Recently, I found that my great-great-grandfather wrote two books close to the flip of the 20th century: one about crusing and the opposite about his profession as New York City’s fire chief. The books have a distinct segment viewers, however since they’re a part of my household historical past, I wished to protect a digital copy of every. But, I questioned, what transportable doc format is finest suited to such an endeavor?
I made a decision early on that PDF was not an possibility. The format, whereas good for printing preflight, appears condemned to nonstop function bloat, and it produces paperwork which might be tough to introspect and edit. I wished a better format with comparable options. Two got here to thoughts: comedian ebook archive and DjVu.
Comic ebook archive
Comic book archive is a straightforward format most frequently used, because the title suggests, for comedian books. You can see examples of comedian ebook archives on websites like Comic Book Plus and The Digital Comic Museum.
The best function of a comic book ebook archive can also be its weakest: it is so easy, it is nearly extra of a conference than a format. In reality, a comic book ebook archive is only a ZIP, TAR, 7Z, or RAR archive given the extension .cbz, .cbt, .cb7, or .cbr, respectively. It has no customary for storing metadata.
They are, nevertheless, very simple to create.

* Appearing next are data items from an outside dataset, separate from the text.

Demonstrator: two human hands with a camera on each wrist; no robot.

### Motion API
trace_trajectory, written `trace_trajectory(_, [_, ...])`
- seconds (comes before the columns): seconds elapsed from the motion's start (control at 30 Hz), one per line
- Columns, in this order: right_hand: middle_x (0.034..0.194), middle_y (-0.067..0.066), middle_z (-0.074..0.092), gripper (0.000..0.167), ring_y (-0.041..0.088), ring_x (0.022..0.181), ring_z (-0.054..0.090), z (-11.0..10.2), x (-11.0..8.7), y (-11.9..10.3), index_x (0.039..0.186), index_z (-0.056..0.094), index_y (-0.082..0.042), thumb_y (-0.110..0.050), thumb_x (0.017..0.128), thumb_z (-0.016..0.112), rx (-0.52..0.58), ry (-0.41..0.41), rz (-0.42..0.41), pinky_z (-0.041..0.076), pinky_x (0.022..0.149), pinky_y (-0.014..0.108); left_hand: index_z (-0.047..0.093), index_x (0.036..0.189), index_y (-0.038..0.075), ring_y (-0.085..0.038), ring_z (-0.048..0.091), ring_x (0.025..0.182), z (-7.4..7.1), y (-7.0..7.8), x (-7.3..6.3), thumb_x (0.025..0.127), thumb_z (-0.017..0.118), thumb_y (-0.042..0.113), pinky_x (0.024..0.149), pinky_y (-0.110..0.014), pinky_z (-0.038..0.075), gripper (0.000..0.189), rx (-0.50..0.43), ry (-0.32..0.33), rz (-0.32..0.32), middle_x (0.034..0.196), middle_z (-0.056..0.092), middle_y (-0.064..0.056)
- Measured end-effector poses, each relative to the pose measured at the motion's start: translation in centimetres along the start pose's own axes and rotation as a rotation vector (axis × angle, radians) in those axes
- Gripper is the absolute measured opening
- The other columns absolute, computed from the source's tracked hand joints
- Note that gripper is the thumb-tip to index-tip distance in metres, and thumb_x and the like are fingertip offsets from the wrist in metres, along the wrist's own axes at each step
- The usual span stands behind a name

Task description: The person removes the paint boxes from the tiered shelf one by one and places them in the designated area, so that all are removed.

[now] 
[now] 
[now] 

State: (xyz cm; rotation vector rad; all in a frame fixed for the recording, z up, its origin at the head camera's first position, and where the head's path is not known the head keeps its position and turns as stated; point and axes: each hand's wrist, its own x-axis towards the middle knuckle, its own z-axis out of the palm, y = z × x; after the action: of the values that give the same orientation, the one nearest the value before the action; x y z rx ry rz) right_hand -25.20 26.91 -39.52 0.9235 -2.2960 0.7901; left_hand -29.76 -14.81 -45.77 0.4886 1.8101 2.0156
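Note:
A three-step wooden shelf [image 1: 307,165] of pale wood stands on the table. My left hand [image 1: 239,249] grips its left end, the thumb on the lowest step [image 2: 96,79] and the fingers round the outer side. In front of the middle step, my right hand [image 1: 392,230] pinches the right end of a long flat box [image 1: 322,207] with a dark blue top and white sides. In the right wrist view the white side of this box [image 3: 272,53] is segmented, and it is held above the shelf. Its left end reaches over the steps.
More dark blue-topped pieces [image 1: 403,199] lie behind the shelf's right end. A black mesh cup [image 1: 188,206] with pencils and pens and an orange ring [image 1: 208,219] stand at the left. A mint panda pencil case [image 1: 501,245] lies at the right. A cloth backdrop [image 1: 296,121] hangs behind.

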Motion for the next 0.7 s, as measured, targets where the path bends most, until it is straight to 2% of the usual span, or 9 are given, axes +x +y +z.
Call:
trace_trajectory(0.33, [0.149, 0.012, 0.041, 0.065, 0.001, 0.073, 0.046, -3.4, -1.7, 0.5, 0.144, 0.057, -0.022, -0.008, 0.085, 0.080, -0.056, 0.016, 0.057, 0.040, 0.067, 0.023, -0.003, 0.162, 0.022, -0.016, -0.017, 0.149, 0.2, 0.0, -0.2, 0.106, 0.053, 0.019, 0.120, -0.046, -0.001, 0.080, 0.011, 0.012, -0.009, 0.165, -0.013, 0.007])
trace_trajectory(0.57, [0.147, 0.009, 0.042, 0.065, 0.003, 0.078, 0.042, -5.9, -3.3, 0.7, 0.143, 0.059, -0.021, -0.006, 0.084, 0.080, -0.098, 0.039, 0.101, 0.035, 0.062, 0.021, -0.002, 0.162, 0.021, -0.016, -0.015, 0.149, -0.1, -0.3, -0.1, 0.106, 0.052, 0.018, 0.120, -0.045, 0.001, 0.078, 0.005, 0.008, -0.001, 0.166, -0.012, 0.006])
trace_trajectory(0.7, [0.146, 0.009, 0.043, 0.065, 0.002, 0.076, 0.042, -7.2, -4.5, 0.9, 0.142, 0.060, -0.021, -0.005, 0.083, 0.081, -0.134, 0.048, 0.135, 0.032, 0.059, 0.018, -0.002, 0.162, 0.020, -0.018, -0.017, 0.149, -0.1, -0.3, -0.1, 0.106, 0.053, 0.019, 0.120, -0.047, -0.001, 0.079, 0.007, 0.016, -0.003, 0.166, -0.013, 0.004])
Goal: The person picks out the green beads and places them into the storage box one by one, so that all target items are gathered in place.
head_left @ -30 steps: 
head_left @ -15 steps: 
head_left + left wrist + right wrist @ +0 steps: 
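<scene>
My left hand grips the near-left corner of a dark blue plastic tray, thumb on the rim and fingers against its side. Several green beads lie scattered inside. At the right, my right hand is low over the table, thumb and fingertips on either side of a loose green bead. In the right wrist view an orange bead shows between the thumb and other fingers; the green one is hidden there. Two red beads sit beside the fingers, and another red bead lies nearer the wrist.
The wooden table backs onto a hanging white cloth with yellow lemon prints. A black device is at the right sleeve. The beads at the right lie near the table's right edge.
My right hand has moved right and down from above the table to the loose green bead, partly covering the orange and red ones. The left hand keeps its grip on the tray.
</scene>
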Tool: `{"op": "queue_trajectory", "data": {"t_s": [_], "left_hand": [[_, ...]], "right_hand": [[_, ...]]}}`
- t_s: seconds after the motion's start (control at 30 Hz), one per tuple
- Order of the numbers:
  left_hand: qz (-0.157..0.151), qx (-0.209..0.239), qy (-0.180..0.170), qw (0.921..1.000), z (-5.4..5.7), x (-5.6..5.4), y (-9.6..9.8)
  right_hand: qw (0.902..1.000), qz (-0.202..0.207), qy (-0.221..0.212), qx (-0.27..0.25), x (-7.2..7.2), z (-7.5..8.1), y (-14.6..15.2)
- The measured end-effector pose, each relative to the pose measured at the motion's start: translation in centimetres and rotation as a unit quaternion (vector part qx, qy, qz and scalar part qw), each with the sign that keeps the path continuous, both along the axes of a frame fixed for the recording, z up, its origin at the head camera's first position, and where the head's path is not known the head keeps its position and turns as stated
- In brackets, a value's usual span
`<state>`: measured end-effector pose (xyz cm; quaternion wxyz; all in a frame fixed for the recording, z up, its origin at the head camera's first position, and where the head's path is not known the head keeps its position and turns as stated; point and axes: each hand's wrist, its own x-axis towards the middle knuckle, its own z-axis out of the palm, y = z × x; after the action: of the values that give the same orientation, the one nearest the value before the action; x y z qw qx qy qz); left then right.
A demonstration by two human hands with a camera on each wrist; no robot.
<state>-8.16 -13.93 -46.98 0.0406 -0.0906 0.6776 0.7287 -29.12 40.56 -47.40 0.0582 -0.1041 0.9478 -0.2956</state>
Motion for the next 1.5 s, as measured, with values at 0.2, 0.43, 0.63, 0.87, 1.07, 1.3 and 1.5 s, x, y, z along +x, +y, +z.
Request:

Creating comedian ebook archives
- Create a listing stuffed with picture recordsdata, and rename the pictures in order that they’ve an inherent order:
$ n=zero && for i in *.png ; do mv $i `printf %04d $n`.png ; carried out
- Archive the recordsdata utilizing your favourite archive instrument. In my expertise, CBZ is finest supported.
$ zip comicbook.zip -r *.png
- Finally, rename the file with the suitable extension.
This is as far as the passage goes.